■ **REQUIREMENT**
The reply must consist of the lines from the first line of the records through the line containing "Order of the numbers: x", copied exactly, with every picture omitted.

Segment Start: RECORD EXTRACTS

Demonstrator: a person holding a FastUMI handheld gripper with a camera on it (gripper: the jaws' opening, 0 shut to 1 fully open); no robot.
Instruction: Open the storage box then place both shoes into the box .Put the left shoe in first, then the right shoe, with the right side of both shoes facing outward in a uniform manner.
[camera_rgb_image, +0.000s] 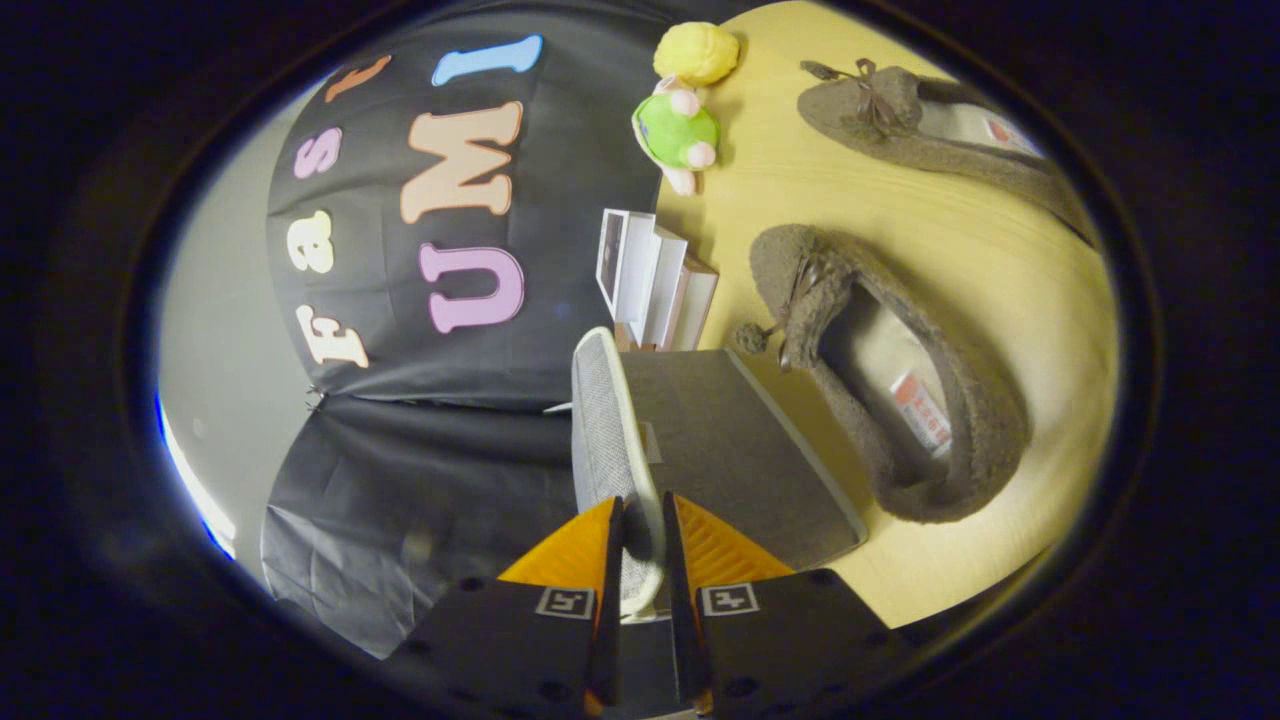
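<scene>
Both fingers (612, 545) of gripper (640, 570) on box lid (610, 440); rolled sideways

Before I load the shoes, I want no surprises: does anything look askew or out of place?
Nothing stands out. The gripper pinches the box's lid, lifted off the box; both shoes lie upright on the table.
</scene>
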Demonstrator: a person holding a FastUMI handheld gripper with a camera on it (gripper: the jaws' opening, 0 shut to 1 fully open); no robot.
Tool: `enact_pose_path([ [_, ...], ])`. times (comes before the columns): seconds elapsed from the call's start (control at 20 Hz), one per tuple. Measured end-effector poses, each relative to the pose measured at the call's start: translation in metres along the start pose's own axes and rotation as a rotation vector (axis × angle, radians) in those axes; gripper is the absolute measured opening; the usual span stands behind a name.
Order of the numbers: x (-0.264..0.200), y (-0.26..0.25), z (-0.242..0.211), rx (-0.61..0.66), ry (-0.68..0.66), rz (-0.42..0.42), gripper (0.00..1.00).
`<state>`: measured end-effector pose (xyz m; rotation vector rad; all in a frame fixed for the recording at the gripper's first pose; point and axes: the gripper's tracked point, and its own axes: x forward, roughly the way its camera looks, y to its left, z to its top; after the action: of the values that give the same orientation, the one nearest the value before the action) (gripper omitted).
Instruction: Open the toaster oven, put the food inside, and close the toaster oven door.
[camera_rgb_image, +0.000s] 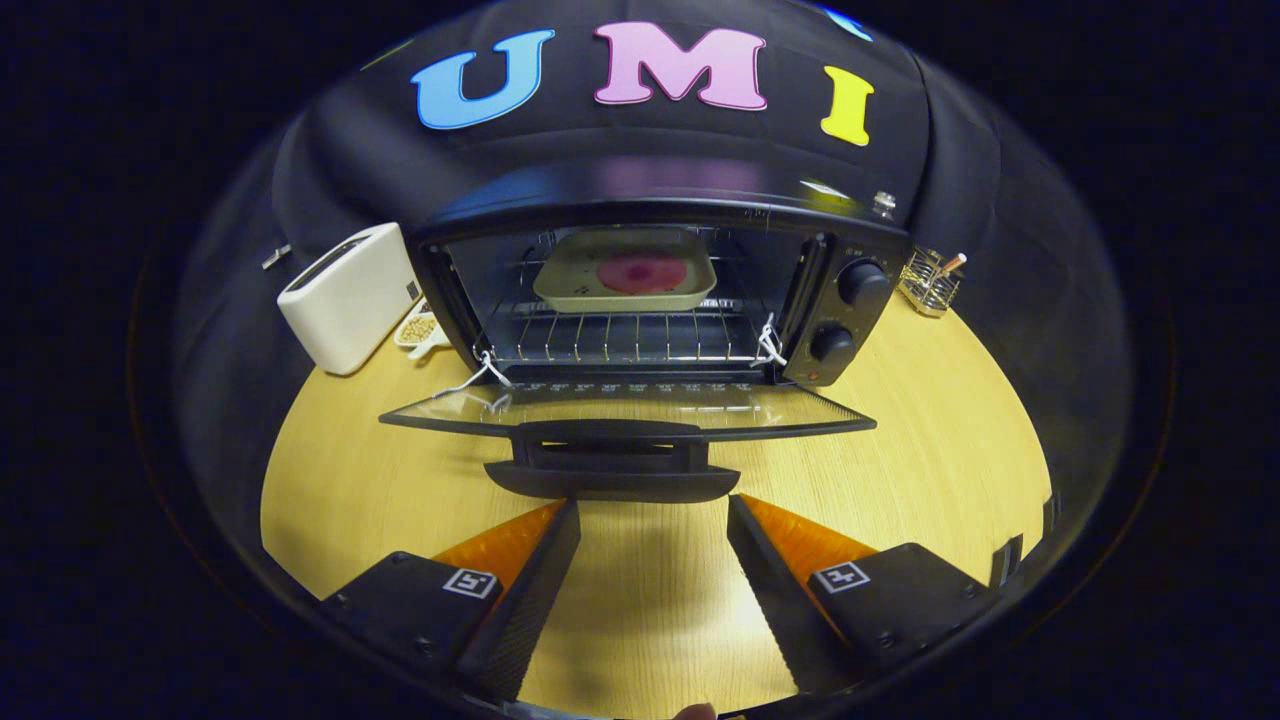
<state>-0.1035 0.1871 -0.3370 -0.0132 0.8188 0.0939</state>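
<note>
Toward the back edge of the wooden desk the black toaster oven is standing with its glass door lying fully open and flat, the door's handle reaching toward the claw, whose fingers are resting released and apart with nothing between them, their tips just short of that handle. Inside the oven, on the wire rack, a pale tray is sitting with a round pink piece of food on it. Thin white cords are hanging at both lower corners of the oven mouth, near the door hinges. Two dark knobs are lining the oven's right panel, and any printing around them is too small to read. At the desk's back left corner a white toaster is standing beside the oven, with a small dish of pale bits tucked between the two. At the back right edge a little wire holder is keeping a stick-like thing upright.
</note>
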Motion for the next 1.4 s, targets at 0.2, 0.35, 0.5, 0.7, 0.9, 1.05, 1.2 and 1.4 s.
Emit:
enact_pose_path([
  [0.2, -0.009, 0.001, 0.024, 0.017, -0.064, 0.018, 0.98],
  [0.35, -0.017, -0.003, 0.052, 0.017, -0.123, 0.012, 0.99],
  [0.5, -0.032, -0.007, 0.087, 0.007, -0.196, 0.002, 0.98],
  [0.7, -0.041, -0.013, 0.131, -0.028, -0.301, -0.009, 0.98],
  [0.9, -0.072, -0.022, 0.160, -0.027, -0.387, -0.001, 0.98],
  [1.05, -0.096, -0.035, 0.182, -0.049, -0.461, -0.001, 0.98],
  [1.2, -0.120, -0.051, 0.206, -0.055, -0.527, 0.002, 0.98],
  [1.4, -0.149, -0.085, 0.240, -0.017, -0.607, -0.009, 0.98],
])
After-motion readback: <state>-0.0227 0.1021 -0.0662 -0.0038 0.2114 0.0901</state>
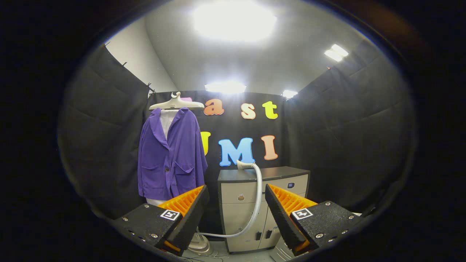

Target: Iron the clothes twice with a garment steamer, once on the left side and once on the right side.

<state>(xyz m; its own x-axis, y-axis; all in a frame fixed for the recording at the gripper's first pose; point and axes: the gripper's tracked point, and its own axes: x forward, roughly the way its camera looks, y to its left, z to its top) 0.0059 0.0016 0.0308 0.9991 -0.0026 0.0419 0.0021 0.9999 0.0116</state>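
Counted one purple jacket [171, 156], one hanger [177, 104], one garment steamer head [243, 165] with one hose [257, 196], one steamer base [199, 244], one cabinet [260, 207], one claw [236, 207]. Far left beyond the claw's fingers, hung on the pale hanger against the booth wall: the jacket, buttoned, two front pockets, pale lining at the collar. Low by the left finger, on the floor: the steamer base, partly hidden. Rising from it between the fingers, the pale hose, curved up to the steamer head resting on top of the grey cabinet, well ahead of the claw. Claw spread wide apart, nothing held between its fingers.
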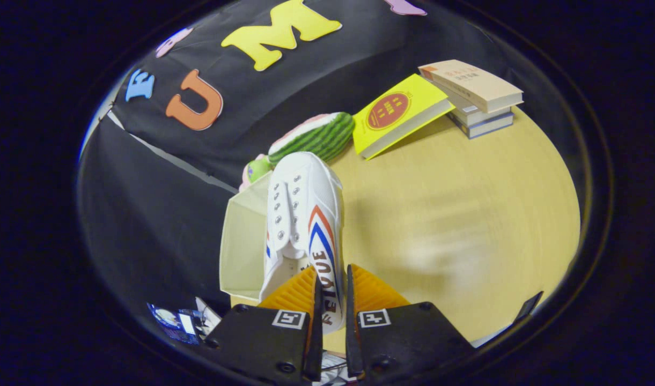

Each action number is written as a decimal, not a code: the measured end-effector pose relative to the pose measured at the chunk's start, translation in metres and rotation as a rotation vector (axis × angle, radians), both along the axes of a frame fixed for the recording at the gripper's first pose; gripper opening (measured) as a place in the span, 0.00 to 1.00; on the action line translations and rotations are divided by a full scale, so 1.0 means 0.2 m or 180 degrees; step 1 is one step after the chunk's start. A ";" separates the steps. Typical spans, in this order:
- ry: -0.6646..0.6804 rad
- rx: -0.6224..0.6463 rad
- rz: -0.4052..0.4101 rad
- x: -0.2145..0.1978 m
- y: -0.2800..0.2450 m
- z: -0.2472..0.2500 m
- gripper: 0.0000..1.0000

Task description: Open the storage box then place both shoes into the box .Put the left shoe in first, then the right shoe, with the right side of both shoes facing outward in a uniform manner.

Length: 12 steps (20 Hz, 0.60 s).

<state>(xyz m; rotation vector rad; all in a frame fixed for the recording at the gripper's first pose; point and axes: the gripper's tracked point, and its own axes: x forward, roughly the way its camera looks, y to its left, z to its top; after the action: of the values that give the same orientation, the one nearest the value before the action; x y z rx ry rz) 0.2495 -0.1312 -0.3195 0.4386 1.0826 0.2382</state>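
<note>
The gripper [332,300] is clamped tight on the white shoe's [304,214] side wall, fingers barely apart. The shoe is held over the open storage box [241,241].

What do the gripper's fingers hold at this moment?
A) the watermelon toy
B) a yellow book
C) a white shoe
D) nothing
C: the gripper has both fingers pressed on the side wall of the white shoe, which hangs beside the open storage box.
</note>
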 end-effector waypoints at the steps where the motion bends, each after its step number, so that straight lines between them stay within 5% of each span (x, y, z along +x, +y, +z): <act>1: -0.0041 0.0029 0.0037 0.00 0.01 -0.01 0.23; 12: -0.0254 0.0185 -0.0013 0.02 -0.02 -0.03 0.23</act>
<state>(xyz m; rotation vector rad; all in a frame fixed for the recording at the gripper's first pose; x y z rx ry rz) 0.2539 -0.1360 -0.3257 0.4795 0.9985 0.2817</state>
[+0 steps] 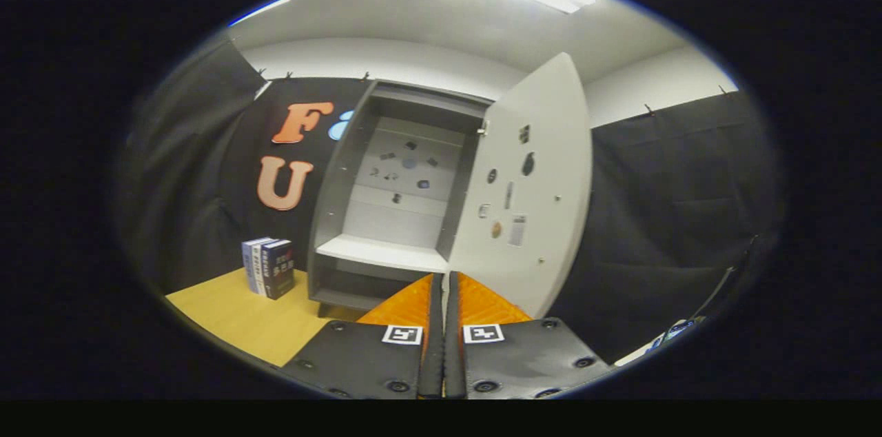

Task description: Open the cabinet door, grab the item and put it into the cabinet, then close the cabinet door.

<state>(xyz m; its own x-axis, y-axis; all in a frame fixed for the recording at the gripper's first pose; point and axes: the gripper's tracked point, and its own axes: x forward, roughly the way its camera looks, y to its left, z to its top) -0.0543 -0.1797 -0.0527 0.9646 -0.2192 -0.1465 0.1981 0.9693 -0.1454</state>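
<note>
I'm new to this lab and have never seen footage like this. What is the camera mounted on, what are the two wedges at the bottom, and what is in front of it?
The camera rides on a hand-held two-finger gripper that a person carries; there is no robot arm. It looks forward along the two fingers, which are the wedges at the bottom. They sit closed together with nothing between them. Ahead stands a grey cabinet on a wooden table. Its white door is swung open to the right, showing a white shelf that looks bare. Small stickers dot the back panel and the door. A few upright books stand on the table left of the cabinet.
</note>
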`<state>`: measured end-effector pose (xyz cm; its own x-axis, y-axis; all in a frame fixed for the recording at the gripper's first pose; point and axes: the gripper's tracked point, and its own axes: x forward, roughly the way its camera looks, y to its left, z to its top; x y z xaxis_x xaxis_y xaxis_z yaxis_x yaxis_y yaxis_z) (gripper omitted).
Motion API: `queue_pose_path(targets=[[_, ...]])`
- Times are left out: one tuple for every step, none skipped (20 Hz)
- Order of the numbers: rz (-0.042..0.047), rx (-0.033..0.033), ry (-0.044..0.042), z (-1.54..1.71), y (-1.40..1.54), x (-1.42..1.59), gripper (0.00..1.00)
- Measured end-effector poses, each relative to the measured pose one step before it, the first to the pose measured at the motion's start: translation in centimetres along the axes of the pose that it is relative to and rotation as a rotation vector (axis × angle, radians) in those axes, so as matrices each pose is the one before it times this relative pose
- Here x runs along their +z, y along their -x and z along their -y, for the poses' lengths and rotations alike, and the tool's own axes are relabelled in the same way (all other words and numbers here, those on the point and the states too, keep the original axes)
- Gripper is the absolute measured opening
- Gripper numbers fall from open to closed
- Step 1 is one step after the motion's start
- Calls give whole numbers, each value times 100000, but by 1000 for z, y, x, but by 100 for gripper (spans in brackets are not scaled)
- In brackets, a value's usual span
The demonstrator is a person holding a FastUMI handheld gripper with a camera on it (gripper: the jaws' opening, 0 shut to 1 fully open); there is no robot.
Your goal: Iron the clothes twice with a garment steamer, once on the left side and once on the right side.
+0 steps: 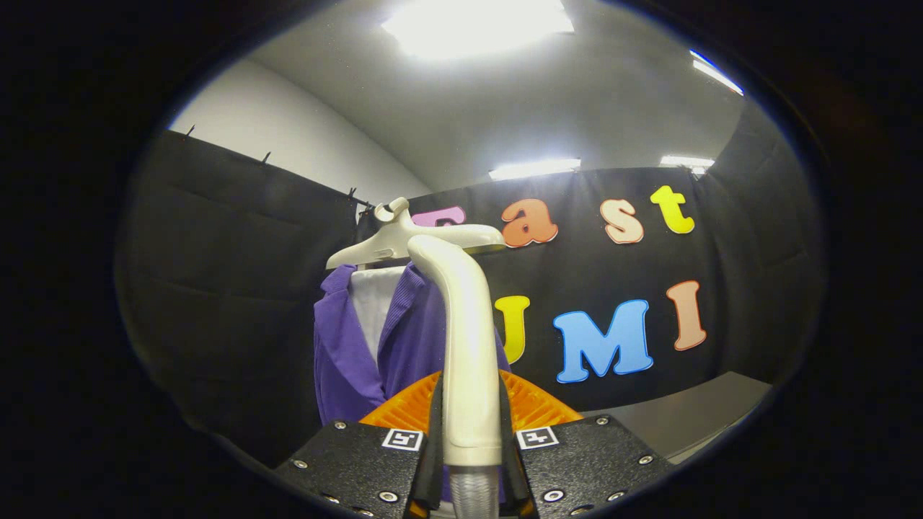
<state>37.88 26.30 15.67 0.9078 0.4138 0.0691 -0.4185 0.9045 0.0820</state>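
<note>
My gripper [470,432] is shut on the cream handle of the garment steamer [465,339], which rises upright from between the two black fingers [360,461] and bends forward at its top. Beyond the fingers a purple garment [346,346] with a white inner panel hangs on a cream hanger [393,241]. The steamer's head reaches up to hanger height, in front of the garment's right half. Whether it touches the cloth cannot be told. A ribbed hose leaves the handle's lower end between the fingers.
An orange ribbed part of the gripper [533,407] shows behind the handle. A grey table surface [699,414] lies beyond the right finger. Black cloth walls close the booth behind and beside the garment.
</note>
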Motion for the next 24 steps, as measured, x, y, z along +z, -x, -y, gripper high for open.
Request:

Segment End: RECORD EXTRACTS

■ **RESPONSE TO THIS TASK**
Demonstrator: a person holding a FastUMI handheld gripper with a camera on it (gripper: the jaws' opening, 0 shut to 1 fully open); no robot.
Instruction: Open the storage box then place both shoes into the box .Put the left shoe in first, then the right shoe, with the right side of both shoes facing outward in a uniform manner.
[camera_rgb_image, +0.000s] 
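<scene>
Both fingers (612, 545) of gripper (640, 570) on box lid (610, 440); rolled sideways

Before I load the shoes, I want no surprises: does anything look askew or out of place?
Nothing stands out. The gripper pinches the box's lid, lifted off the box; both shoes lie upright on the table.
</scene>
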Demonstrator: a person holding a FastUMI handheld gripper with a camera on it (gripper: the jaws' opening, 0 shut to 1 fully open); no robot.
Tool: `enact_pose_path([ [_, ...], ])`. times (comes before the columns): seconds elapsed from the call's start (control at 20 Hz), one per tuple. Measured end-effector poses, each relative to the pose measured at the call's start: translation in metres along the start pose's own axes and rotation as a rotation vector (axis × angle, radians) in those axes; gripper is the absolute measured opening; the usual span stands behind a name.
Order of the numbers: x (-0.264..0.200), y (-0.26..0.25), z (-0.242..0.211), rx (-0.61..0.66), ry (-0.68..0.66), rz (-0.42..0.42), gripper (0.00..1.00).

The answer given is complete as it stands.